Chairperson Verbanek opened a joint public meeting of the University of Pittsburgh board's executive committee and compensation subcommittee and presented a three-part resolution on executive pay that trustees approved at the meeting.
The board recommended increasing Chancellor Gable's base salary to $1,250,000 per year effective Jan. 1, 2026, extending annual retention payments through 2030 with increases to $150,000 in 2028 and $200,000 in 2029 and 2030, and raising the annual deferred-compensation contribution to $500,000 vesting in 2030, with an additional potential incentive component. "Therefore, we recommend based on a competitive market analysis that the executive committee increased the chancellor's base pay to $1,250,000 per year effective 01/01/2026," Verbanek said.
The trustees said the changes respond to high turnover among Association of American Universities (AAU) chief executives and benchmark data from a 33-institution peer group. Trustee Lieberman asked how the university ranks relative to state-related peers: "How do we rank ... with Penn State and Temple?" Verbanek replied that the recommended package would place the chancellor at roughly the 50th–60th percentile overall, that the president of Penn State is paid "somewhere in the neighborhood of 25% more," and that Temple's comparable disclosure was uncertain because the Form 990 tied to that compensation had not been made public.
The resolution also included adjustments for nontrustee officers in calendar year 2026: a 2.5% merit-based salary increase across covered officers; a 15% market adjustment for the provost and senior vice chancellor (inclusive of the merit increase); a $50,000-per-year deferred-compensation program for those positions vesting in 2030; and a one-time $30,000 performance incentive for the secretary of the board.
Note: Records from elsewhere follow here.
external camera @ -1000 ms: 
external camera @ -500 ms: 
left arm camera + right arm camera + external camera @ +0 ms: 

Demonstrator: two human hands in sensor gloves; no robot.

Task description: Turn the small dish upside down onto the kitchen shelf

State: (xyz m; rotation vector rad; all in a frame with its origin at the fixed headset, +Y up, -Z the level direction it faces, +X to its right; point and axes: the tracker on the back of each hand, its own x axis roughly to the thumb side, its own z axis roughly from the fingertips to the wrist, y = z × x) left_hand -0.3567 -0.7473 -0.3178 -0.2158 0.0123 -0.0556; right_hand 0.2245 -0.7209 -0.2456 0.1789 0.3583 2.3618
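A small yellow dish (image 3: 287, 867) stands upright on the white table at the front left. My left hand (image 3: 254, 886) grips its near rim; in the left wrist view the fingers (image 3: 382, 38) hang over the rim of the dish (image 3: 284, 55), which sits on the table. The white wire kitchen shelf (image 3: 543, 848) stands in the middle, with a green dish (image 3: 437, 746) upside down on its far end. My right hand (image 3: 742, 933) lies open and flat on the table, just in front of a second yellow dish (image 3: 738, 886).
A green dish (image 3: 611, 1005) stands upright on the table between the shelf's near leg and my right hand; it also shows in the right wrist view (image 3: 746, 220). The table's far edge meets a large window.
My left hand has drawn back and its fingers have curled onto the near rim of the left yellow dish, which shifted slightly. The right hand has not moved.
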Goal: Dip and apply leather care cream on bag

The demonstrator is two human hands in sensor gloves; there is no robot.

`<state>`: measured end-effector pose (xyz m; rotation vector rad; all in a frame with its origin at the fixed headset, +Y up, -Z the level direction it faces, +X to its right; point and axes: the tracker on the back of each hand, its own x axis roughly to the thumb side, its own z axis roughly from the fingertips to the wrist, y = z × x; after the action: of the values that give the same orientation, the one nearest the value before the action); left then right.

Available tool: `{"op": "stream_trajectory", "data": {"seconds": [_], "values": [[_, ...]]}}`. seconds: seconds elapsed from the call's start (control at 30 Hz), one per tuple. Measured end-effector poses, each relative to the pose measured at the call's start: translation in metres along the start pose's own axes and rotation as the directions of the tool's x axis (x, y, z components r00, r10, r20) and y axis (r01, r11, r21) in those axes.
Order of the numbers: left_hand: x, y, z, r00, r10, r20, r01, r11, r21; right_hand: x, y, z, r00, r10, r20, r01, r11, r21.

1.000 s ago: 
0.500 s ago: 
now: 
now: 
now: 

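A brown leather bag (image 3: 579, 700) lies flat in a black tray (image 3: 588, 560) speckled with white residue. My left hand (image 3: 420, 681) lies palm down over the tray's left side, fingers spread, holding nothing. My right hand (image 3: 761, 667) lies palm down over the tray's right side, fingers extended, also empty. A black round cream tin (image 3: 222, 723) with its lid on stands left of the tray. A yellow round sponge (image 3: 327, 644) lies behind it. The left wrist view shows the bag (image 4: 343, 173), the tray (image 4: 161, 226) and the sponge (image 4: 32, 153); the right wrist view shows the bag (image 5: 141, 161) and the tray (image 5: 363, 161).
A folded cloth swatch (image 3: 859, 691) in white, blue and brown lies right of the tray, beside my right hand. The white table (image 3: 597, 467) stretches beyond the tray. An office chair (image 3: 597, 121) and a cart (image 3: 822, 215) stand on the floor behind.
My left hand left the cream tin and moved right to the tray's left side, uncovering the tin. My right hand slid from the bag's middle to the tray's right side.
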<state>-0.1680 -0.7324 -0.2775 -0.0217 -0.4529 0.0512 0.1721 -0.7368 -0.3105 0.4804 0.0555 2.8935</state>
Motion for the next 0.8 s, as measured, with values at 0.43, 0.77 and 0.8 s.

Verbanek framed the compensation changes as aligned with the newly adopted Pitt 2028 strategic plan and the board's officer compensation philosophy, which was updated after the board revised its bylaws. He noted FY25 accomplishments cited in the chancellor's annual report, including record applicants, record research expenditures and invention disclosures, record graduation rates and "96 percent of our undergraduates are working full time or enrolled in graduate school 6 months after their graduation," and more than $200,000,000 in philanthropic gifts.
The compensation subcommittee voted to forward the resolution to the executive committee. The executive committee then voted to approve the recommendations; one trustee recorded an abstention (Trustee Lieberman). Verbanek said materials and the updated policy appear in the meeting packet and noted the meeting recording would be posted on the board website. The meeting adjourned with holiday greetings.